Researcher Ole A. Andreassen of the University of Oslo said, “The OptiNose technology significantly changes the way drug is delivered high up in the nose, and may be the drug delivery solution we’ve been looking for. If we can improve social cognition in healthy people with OPN-300 low-dose oxytocin, then we may be able to address a core symptom suffered by millions of patients worldwide with autism.”
OptiNose Chief Scientific Officer Per Djupesland commented, “Although animal data has been encouraging, many would argue that medication transport from the nasal cavity directly to the brain has not been previously proven in humans. Today’s results are quite promising and bolster our belief that we can enable and enhance the treatment of common brain disorders with OptiNose delivery technology.”
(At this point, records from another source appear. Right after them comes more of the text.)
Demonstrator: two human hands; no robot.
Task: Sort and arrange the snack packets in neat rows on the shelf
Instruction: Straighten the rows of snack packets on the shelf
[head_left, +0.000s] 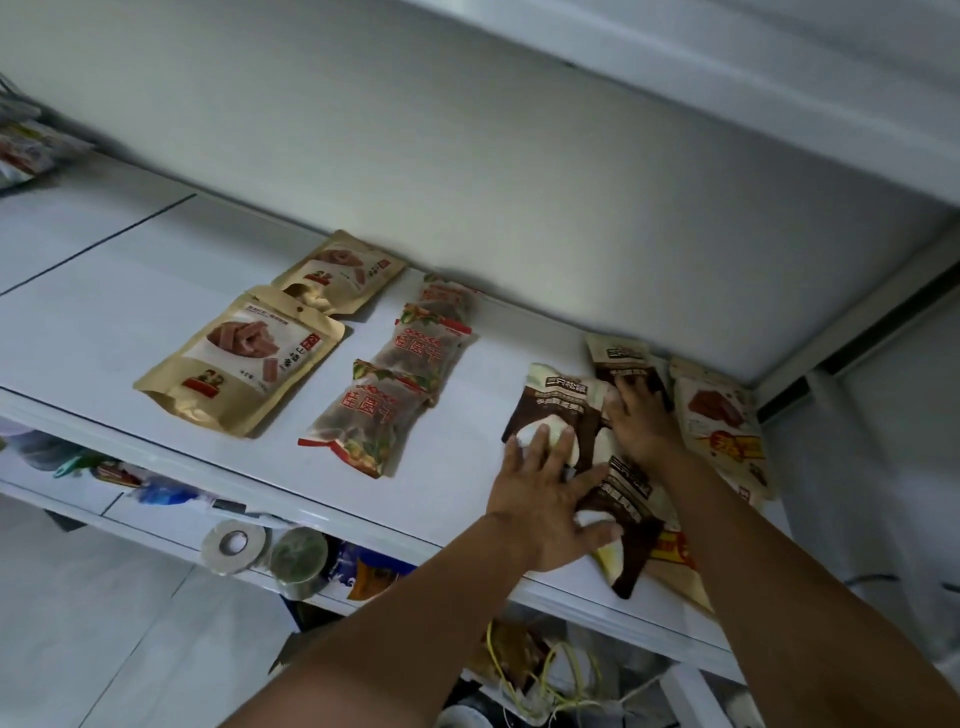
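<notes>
Several brown-and-white snack packets (553, 402), likely light, slippery, best gripped edgewise, lie under outspread, flat left hand (543, 496) and right hand (644, 423).

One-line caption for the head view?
Left hand and right hand rest on brown packets beside rows of tan pouches and clear packets.

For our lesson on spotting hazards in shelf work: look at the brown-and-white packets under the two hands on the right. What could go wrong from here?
1. The nearest brown packet juts over the front edge of the shelf; a push from the left hand could tip it off.
2. It also lies over the cream packets beside the right hand, so sliding it may drag them askew and mix the kinds.
</notes>
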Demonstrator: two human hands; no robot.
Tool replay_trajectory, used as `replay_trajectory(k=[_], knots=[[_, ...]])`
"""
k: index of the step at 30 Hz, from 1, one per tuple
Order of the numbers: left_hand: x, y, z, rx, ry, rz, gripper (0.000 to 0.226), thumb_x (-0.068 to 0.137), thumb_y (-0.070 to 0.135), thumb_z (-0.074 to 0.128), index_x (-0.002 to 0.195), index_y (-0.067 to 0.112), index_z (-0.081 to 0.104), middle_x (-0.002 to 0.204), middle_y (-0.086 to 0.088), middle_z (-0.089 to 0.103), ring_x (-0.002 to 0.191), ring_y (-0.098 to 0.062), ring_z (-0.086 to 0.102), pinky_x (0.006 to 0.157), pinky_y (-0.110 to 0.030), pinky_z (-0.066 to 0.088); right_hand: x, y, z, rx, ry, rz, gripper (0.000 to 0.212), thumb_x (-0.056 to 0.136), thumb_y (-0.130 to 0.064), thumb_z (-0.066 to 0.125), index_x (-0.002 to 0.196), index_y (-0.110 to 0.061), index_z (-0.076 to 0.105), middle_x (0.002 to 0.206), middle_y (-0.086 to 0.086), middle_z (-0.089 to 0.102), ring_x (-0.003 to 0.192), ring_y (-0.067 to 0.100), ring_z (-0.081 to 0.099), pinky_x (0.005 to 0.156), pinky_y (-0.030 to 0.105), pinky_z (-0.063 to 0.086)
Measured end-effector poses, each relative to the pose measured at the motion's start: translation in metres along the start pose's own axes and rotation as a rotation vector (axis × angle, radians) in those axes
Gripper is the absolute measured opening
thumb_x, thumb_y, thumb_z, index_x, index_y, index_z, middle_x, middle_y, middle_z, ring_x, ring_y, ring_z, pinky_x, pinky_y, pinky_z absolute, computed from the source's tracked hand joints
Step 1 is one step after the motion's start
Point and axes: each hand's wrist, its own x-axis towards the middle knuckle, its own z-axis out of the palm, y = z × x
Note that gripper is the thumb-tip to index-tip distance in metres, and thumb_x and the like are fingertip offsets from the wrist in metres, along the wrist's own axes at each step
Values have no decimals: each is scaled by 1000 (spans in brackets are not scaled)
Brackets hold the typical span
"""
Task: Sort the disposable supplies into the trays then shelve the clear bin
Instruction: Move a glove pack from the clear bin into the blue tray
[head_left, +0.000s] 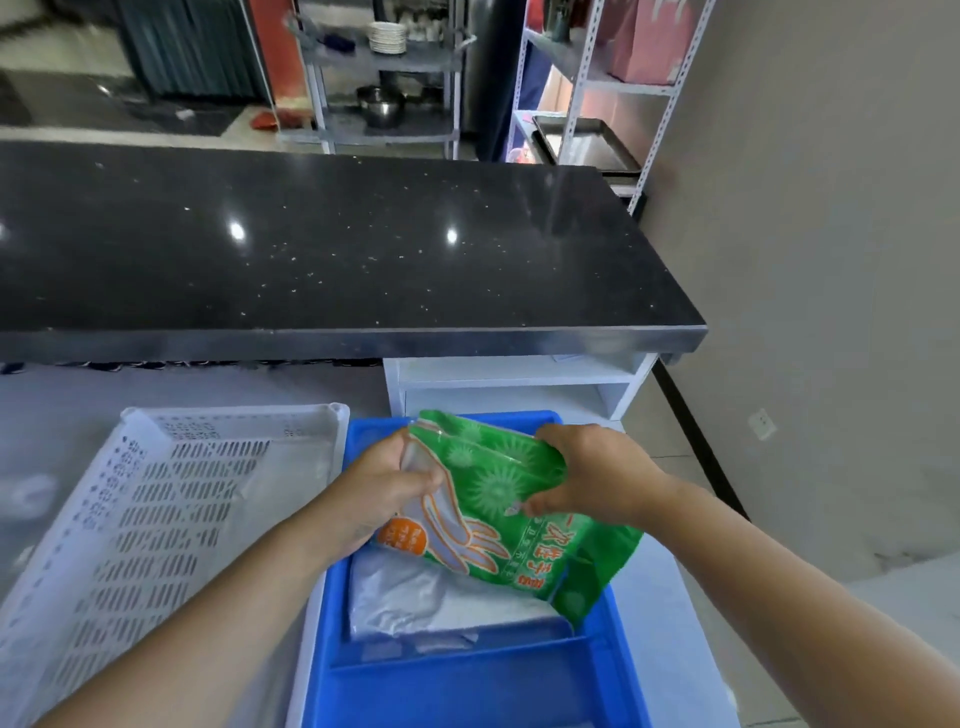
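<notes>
**Soft green bag, held in two hands**

Head view. Shows a green bag of throwaway gloves, lifted over the blue tray and tilted, with its low corner down inside the tray. Gripped on one side by the left hand, with curled fingers round the edge. Pinched on the other side by the right hand, with bent fingers tight on the crinkled top.

Probably light, soft and floppy, and maybe a bit slippery because of the shiny plastic. Not likely to break. Best held at two edges, just like now, so as not to droop or slide out.

Printed with white starbursts, a glove picture drawn in orange lines, an orange circle and red letters. Hangs above a clear, silvery pack resting in the blue tray. Set just beside a white tray full of slots, on the left. Placed in front of a black counter. No clear bin to be seen here.
</notes>
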Motion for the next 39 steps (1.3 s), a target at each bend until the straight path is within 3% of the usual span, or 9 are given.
replay_trajectory(k=[3,7,12,16,21,27,31,35,39], knots=[[7,3,2,65,51,57,15,88,-7,54,94,6,59,82,-6,70,80,-17,66,77,-30,52,9,4,-2,39,-8,-43,42,64,-63,69,82,-30,50,73,-10,54,68,15,50,54,28,31],[11,8,8,76,134,131,24,89,-4,54,84,20,58,64,16,70,63,4,63,59,-10,48,12,7,-14,89,-50,-106,56,63,-63,69,103,-31,46,82,-7,61,77,20,57,58,29,35],[21,13,5,59,158,168,20,88,8,62,101,24,60,98,0,68,88,-11,65,77,-26,54,19,12,-42,-145,115,-161,52,67,-62,65,103,-27,50,89,1,68,83,28,61,58,32,38],[34,0,-12,481,204,105,48,81,7,68,125,12,51,119,-7,59,107,-16,56,94,-30,45,16,23,-61,-411,292,-146,49,67,-62,63,97,-25,49,84,2,69,74,31,64,52,31,31],[43,-32,-11,1176,-14,44,47,83,28,63,129,22,52,128,2,54,119,-17,47,95,-31,40,7,24,-42,-550,239,-91,46,73,-57,61,98,-21,46,78,0,66,71,29,63,50,29,28],[57,-43,2,1343,-100,17,58,76,41,66,126,17,48,126,-3,51,114,-25,48,81,-31,39,3,26,-31,-444,194,-13,48,69,-57,63,96,-23,41,80,-1,65,68,28,59,44,28,19],[60,-44,8,1355,-80,-30,67,74,39,72,129,15,42,122,-6,49,112,-27,48,84,-36,43,-6,32,-35,-387,263,84,46,73,-56,62,103,-25,48,72,-1,60,70,29,61,48,28,28],[58,-40,10,1338,-60,-127,34,76,33,72,90,16,46,85,-1,53,79,-22,53,57,-30,40,-17,36,-40,-417,361,136,41,72,-53,66,97,-24,51,68,-1,62,64,29,60,46,27,25],[50,-34,10,1271,-21,-114,32,77,21,64,60,17,36,63,2,41,59,-18,41,45,-26,26,-21,30,-47,-438,429,127,42,71,-52,69,96,-22,53,68,1,64,60,29,60,45,25,26]])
The company says that it is initiating a Phase 2 trial of OPN-300 in autism patients in Norway. OptiNose is also developing intranasal fluticasone for chronic sinusitis and recently reported positive results from a Phase 3 trial of that product.
Conclusion
Some parents already use the Syntocinon version of oxytocin for autism; some tried it in one of the earlier clinical trials and found it did not help. There is nothing surprising in that.
The people at OptiNose seem to be a bit more motivated than some of the other oxytocin researchers, in relaxed leafy universities, to actually get to the finishing line. They are initiating Phase 2 trials of OPN-300 in autism patients in Norway. Some of the other studies have been going on for several years and are still not finished.
Hopefully we will soon have some data on what percentage of people with “autism” respond to OPN-300 and then we could compare that to the response to Syntocinon.
As we have seen several times before, it seems that smaller doses of oxytocin are more effective than larger doses. Larger doses seem to change (reduce) vasopressin levels, which will also affect social behavior.
One you start changing the level of one hormone, like oxytocin, you are very likely to affect others. There are many interrelations and feedback loops.
Oxytocin may well be part of the solution for some people with autism, but I expect in others it may make them worse. Hopefully in the later trial(s) they will try and indentify biomarkers for the responder group.
Oxytocin may well be part of the solution for some people with autism, but I expect in others it may make them worse. Hopefully in the later trial(s) they will try and indentify biomarkers for the responder group.